A position of particular interest this year is that of Black and Minority Ethnic (BAME), as the number of first degree home entrants to the University has increased from 8.7 per cent to 13.4 per cent, indicating that the officer for this position will be serving a greater population than in the past. Every Full Time Officer (FTO) role was contested, with eight initial nominations for President, although this has now dropped. The only PTO position not initially contested was LGBTQ Officer, although Nouse has since been made aware that more positions are now uncontested. This huge increase in overall initial nominations is a boost from the 36 nominations in 2017, possibly due to not having to initially submit a manifesto this year.

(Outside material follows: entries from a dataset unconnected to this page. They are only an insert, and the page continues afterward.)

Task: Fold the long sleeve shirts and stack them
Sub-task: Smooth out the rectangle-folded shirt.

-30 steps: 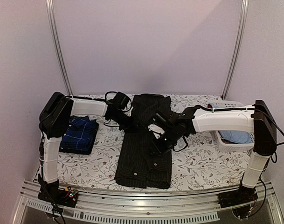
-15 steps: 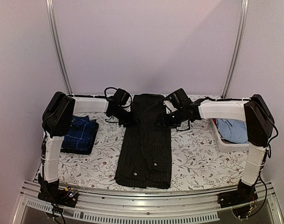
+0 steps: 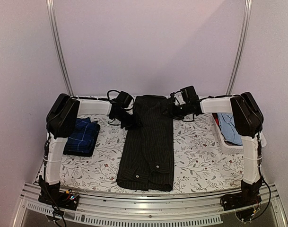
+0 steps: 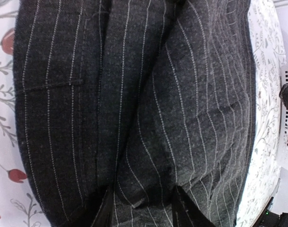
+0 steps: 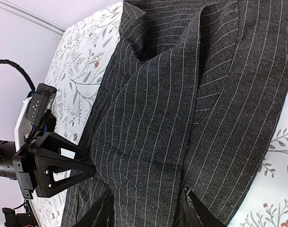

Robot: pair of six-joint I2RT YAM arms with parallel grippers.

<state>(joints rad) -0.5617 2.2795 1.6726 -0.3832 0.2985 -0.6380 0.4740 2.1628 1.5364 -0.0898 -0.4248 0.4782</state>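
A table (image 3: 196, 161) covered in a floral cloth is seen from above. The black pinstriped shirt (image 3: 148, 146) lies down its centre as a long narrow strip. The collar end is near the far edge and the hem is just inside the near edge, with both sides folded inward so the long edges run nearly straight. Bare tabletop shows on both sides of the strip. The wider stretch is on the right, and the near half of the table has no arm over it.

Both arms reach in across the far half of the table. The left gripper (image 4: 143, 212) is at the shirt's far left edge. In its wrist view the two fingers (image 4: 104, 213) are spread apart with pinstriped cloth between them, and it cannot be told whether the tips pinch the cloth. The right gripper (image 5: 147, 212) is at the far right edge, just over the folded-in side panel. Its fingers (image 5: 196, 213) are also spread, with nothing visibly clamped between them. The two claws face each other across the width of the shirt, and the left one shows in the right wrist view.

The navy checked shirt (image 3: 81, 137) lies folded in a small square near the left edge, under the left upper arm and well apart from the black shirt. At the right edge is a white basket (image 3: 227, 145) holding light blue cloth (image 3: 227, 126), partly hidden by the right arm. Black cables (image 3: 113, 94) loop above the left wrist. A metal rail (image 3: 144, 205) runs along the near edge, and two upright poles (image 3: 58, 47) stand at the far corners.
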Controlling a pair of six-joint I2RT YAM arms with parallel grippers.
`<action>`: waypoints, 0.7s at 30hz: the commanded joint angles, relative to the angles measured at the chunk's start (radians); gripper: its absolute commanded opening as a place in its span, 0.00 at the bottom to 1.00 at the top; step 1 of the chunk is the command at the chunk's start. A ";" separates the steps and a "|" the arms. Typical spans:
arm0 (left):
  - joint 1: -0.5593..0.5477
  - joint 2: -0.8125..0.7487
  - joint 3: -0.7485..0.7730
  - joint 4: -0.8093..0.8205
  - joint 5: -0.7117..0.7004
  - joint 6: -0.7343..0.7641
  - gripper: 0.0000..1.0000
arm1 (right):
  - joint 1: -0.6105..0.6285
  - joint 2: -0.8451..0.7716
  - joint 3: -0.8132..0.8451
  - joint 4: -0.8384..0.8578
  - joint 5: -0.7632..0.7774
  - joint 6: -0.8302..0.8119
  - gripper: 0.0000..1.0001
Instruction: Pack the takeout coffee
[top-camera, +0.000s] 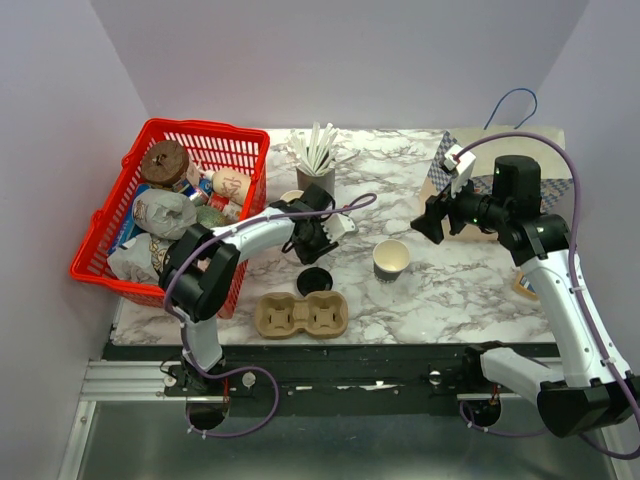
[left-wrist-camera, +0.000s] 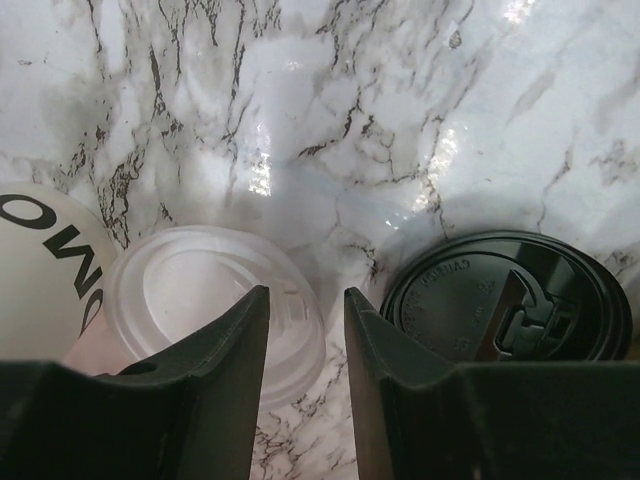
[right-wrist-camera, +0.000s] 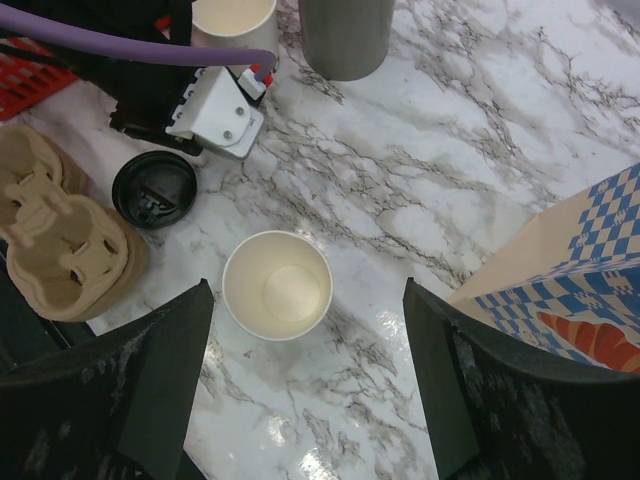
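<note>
The takeout coffee cup (top-camera: 389, 268), dark-bodied and pale inside (right-wrist-camera: 277, 285), stands upright on the marble table with no lid on it. A translucent white lid (left-wrist-camera: 190, 290) lies flat on the table beside a black lid (left-wrist-camera: 510, 300). My left gripper (left-wrist-camera: 305, 292) hangs low between the two lids. It is open with nothing between its fingers, and its left fingertip sits over the white lid's edge. My right gripper (right-wrist-camera: 307, 283) hovers wide open above the open cup, empty. In the top view the left gripper (top-camera: 322, 238) hides the white lid.
A cream cup with dark lettering (left-wrist-camera: 40, 260) stands left of the white lid. A cardboard cup carrier (top-camera: 300, 314) lies near the front edge. The red basket (top-camera: 200, 128) of goods is at the left, a grey holder of sticks (top-camera: 316, 178) behind, and a blue-checked paper bag (right-wrist-camera: 590, 260) at the right.
</note>
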 joint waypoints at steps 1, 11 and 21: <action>-0.005 0.038 0.040 0.028 -0.044 -0.032 0.41 | 0.000 0.007 -0.004 0.022 0.002 0.011 0.86; -0.005 0.029 0.039 -0.007 -0.050 -0.043 0.10 | 0.000 0.007 -0.011 0.027 0.002 0.011 0.86; -0.007 -0.133 0.135 -0.231 0.229 -0.078 0.00 | -0.002 -0.019 0.024 -0.067 0.030 -0.014 0.86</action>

YUSU President Alex Urquhart has been very pleased with this outcome, telling Nouse: “We set ourselves a target of increasing the number and diversity of candidates this year so we’re happy with how the nomination period has gone. We believe the elections and YUSU will be strengthened by the range and diversity of voices, lived experiences and ideas of the candidates. This year we have targeted our communications more comprehensively – through departments, student networks, student groups, colleges and central University – to inspire students to put themselves forward. We have also developed brilliant new marketing aimed at getting across that Officer roles are political and not just about employability. Through our new tagline: ‘The Union Belongs to You’, we also wanted to get across a sense of community, proactive participation and ownership.